Interview locataire Domial
Pouvez-vous nous parler de votre parcours ? Vous présenter un peu ?
Je suis chez Domial depuis 10 ans ! Je suis arrivée dans mon F2 en 2016.
Avant d’être en invalidité et de connaître une perte de salaire qui m’a menée à chercher un logement chez un bailleur social, je travaillais dans une boulangerie où j’exerçais également en tant que comptable. Mais malgré tous mes soucis, j’ai été, et suis toujours, bien accompagnée par mon fils. Je peux dire que je suis une miraculée, donc je ne vais pas me plaindre !
Comment se passent vos échanges avec Domial ?

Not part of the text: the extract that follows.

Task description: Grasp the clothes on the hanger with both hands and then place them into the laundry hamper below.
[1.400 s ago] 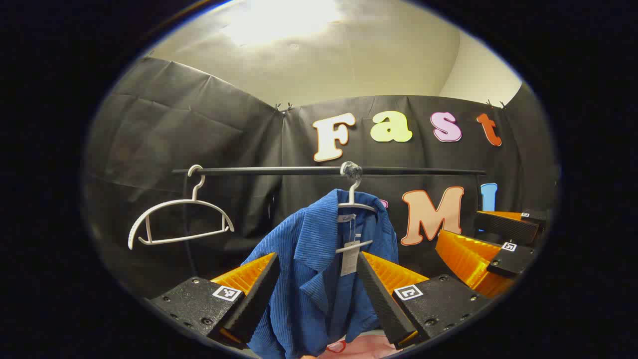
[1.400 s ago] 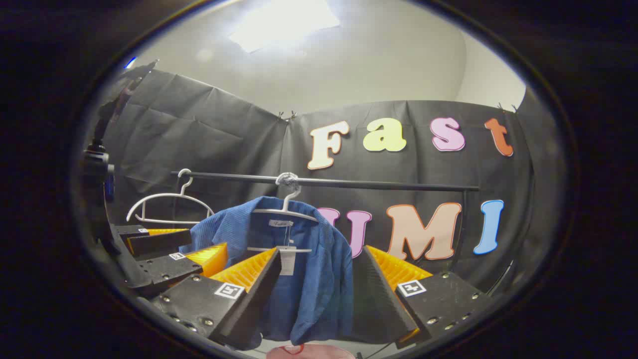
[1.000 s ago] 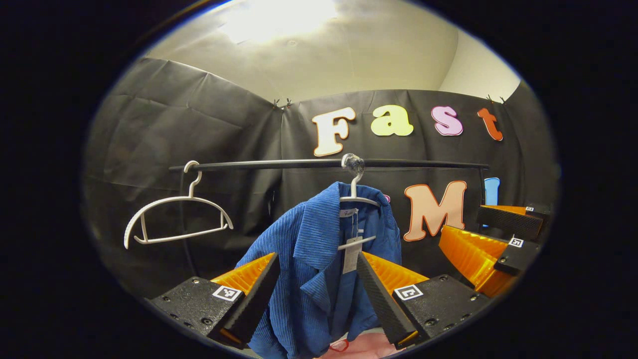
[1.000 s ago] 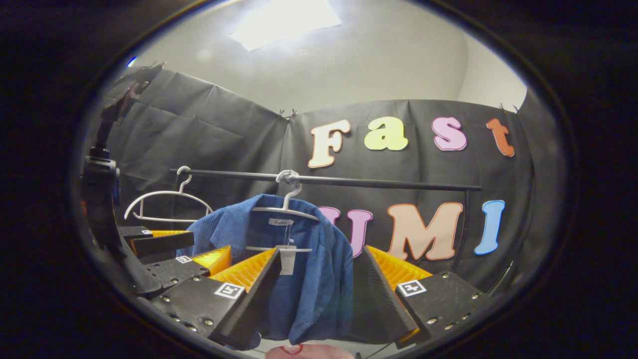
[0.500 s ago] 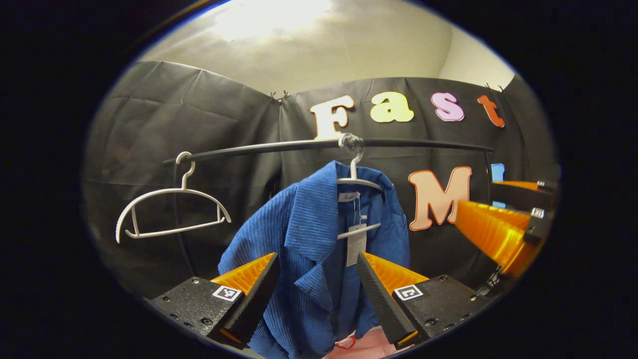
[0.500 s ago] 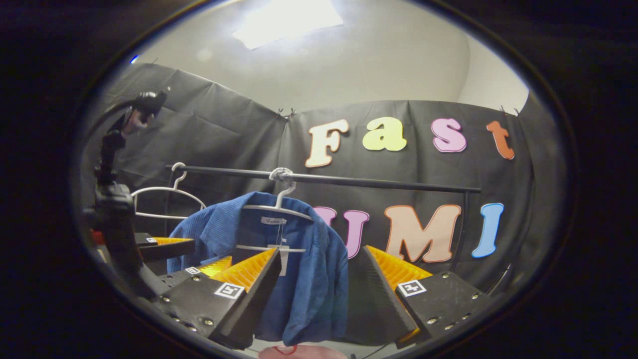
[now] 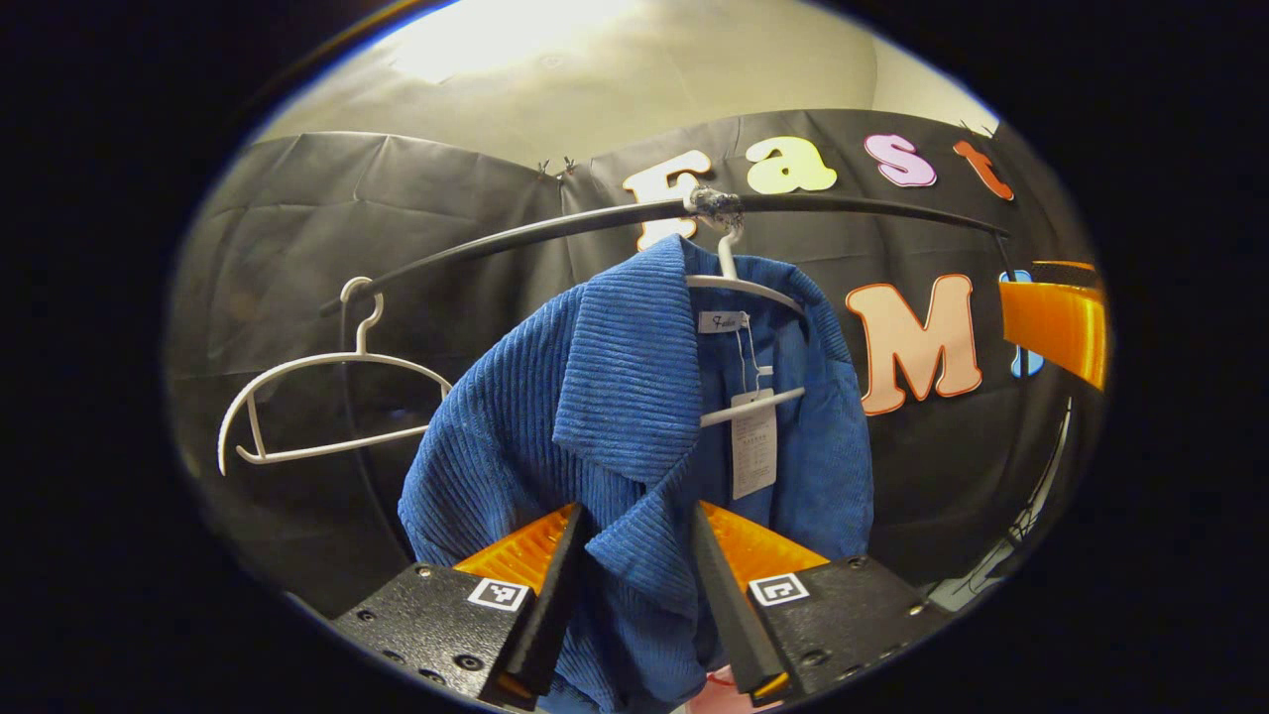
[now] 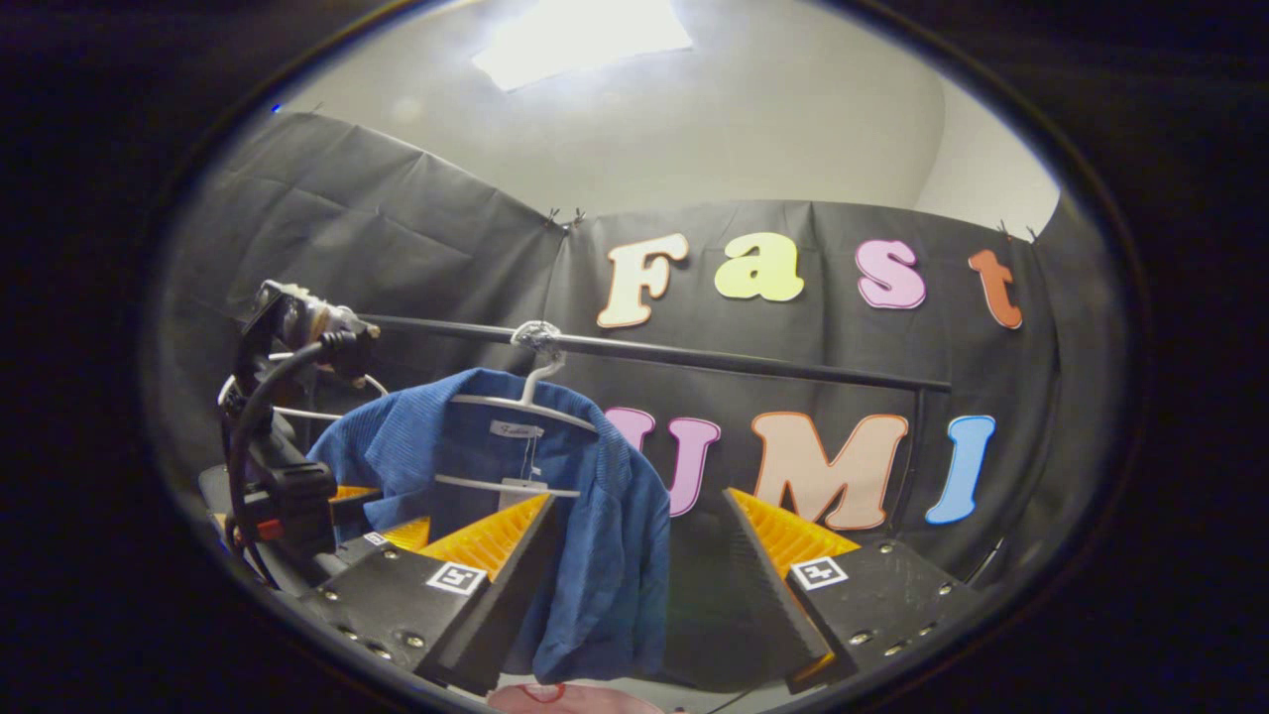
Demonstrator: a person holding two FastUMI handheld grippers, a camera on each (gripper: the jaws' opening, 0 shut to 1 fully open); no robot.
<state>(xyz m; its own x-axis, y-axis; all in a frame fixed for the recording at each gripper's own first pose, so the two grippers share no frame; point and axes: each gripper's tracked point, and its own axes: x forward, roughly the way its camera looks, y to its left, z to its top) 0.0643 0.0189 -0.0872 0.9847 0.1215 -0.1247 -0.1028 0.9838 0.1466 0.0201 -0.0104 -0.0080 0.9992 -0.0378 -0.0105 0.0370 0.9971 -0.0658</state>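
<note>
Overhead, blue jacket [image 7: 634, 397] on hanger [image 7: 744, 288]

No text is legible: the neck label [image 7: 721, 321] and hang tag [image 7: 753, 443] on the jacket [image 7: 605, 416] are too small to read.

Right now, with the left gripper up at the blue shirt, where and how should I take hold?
Probably the collar flap and front edge of the blue shirt, from straight ahead and below. That thick ribbed fold hangs between the open fingers of the left gripper. Stay below the white hanger and beside the paper tag.
</note>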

Je suis un peu la concierge de l’immeuble… Quand il y a un souci, c’est moi que l’on appelle à la rescousse pour que je vous contacte ! Et je dois dire que ça ne me dérange pas car j’ai toujours de très bons échanges avec Domial. Vous faites ce qu’il y a à faire pour améliorer le logement ! Je tombe toujours sur des personnes aimables et gentilles !
Qu’est-ce que vous préférez dans votre résidence ?
Le cadre est plutôt calme et verdoyant, avec des arbres, des petits chemins et des ruisseaux. Il n’y a pas beaucoup de passage, ce qui rend l’endroit paisible. Je dirais même que l’immeuble est peut-être un peu trop calme parfois ! Je ne dirais pas non à un peu d’animation de temps en temps. Pourtant, quand je suis arrivée, ce n’était pas gagné. J’ai eu un léger mouvement de recul quand j’ai découvert l’immeuble dans lequel j’allais habiter. Mais une fois arrivée dans l’appartement, je me suis sentie beaucoup mieux. C’était propre, accueillant… et aujourd’hui, je me sens vraiment chez moi !
Et les relations avec le voisinage, comment cela se passe-t-il ?
Les relations entre voisins sont simples. Il y a parfois quelques petits désaccords, comme des histoires de portes mal fermées. Mais plus globalement, il y a beaucoup de moments de convivialité ! Les enfants jouent souvent dehors, ils viennent me dire bonjour et on les entend jouer au foot ou à la balle quand les beaux jours arrivent. Cela donne de la vie au quartier. On m’amène des gâteaux, des saucisses quand les voisins font des barbecues… et surtout, quand j’étais à l’hôpital, beaucoup sont venus me voir quand ils ont appris que j’étais en convalescence !
Merci à notre locataire d'avoir accepté de répondre à nos quelques questions !
On mesure ici à quel point le logement dépasse le simple cadre matériel. Il devient un repère, un lieu de stabilité et parfois même un point de départ vers une nouvelle étape de vie. L’histoire de cette locataire rappelle que derrière chaque logement, il y a un parcours, des épreuves surmontées et des liens qui se tissent. Un quotidien fait de simplicité, de solidarité et d’humanité, au cœur d’un cadre de vie qui permet de se reconstruire et d’aller de l’avant.